Just standingDid this post a few days ago and then stuffed it in my pocket to get dug up when I could be bothered to go through my clothing:

So I’m back and my brain is full of fog. Literally. I can’t think, I can’t walk properly and I end up sitting on the bench in the park for 15 minutes thinking about my destiny. From optimism of the days before, suddenly feel like it’s all impossible. Success is for other people. Confident people who blag and smarm their way through life. Self pity reigns supreme so I turn my tune up to max and stomp through town thinking yeah I’m an angsty fukker and don’t none of you rood boys get in my way cos I’m one day back from holiday and I’m looking for a reason to stomp your head.

Work inevitably hits like a bag of chips. A ton of work piled up on my desk and no time to read email or walk around chatting to people. Make a few phone calls trying to bumble through a few consultancy words, conveying the required polite, keen tone and steering clear of swear words or screaming down the line. They don’t like that. Then hustle round super quick because I’m on the road most of this week. Surely revenge from work for going part time. “send him to the North East. That’ll learn him.”

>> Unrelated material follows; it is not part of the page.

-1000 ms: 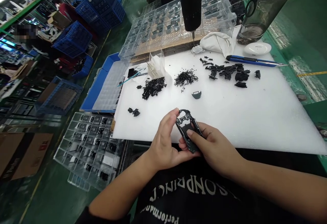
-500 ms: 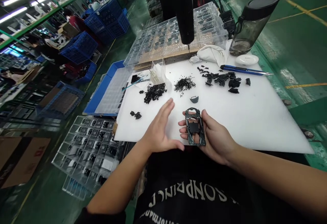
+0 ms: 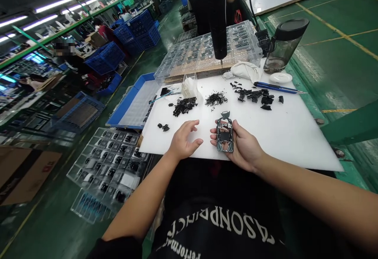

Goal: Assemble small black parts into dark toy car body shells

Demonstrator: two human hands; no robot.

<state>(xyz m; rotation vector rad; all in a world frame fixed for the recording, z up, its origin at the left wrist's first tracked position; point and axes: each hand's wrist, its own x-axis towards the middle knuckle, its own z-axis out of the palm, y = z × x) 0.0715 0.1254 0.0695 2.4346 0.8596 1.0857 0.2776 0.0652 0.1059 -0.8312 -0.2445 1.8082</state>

But now I’m on the way back from the cold lands and actually feeling a bit better. Another sleepy morning slogging it across the East Coast, another presentation (usual mixture of cold sweats, overheated armpits) and the same stilted blend of small talk with cabbies and workshop attendees alike. Through that and I’m feeling good that I’m a few days off part-time valhalla, I’ve got a bit of high-grade sitting at home, a weekend fashion shoot to plan for and a long suffering girlfriend that loves me (mostly). It’s easy to get caught up being morose and fashionable, harder to count the blessings. Probably worth it though and as I write that, the sun is coming up over the hills and the businessmen are looking up blinking from their laptops. Surely it’s a sign, or orbits or weather or something? Praise be for cups of tea, ruddy faced old people and colourful trainers. I love them.